Requirement >> Will you return, word for word, only the lines from the top of the data below down to and including the one with "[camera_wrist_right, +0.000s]"?

Collected data
BEGIN

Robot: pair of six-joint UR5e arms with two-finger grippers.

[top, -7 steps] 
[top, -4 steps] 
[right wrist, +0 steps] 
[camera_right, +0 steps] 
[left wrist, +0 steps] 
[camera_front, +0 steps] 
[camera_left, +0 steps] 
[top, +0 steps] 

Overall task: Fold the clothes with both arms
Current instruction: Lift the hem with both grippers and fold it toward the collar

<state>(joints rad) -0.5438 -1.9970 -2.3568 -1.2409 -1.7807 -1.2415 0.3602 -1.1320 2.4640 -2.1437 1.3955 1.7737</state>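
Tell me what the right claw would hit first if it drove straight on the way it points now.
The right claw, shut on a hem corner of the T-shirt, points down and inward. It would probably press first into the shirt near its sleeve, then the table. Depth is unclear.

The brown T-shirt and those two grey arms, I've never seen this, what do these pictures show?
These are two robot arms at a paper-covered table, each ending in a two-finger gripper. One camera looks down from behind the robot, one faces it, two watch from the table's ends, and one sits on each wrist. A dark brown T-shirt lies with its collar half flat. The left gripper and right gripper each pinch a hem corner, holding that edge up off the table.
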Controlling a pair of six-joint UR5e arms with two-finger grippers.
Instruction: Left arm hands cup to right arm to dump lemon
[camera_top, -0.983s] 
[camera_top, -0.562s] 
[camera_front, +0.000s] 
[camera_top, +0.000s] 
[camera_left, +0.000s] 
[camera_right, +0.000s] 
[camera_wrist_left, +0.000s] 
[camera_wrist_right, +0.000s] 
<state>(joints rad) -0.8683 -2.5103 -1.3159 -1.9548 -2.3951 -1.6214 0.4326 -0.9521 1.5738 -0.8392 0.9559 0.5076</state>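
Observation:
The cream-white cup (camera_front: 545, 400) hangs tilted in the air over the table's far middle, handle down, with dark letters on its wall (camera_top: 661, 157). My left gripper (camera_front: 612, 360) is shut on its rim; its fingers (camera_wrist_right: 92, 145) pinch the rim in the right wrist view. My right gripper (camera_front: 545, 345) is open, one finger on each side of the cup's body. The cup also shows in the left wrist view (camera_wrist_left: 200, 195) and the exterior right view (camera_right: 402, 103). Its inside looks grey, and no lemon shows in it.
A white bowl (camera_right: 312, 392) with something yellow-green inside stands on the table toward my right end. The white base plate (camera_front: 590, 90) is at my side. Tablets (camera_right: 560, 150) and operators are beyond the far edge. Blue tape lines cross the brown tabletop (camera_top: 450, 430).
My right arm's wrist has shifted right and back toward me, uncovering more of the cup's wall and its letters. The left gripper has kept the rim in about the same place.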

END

Result of the task >>
Robot: pair of six-joint UR5e arms with two-finger grippers.

[top, -7 steps] 
[top, -4 steps] 
[right wrist, +0 steps] 
[camera_right, +0 steps] 
[left wrist, +0 steps] 
[camera_front, +0 steps] 
[camera_left, +0 steps] 
[top, +0 steps] 

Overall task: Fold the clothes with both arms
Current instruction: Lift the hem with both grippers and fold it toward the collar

<state>(joints rad) -0.5438 -1.9970 -2.3568 -1.2409 -1.7807 -1.2415 0.3602 -1.1320 2.4640 -2.1437 1.3955 1.7737</state>
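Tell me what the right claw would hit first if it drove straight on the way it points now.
The right claw, shut on a hem corner of the T-shirt, points down and inward. It would probably press first into the shirt near its sleeve, then the table. Depth is unclear.

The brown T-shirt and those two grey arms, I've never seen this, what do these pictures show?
These are two robot arms at a paper-covered table, each ending in a two-finger gripper. One camera looks down from behind the robot, one faces it, two watch from the table's ends, and one sits on each wrist. A dark brown T-shirt lies with its collar half flat. The left gripper and right gripper each pinch a hem corner, holding that edge up off the table.
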Controlling a pair of six-joint UR5e arms with two-finger grippers.
Instruction: Left arm hands cup to right arm to dump lemon
[camera_top, -0.983s] 
[camera_top, -0.562s] 
[camera_front, +0.000s] 
[camera_top, +0.000s] 
[camera_left, +0.000s] 
[camera_right, +0.000s] 
[camera_wrist_left, +0.000s] 
[camera_wrist_right, +0.000s] 

That finishes the answer to the exercise.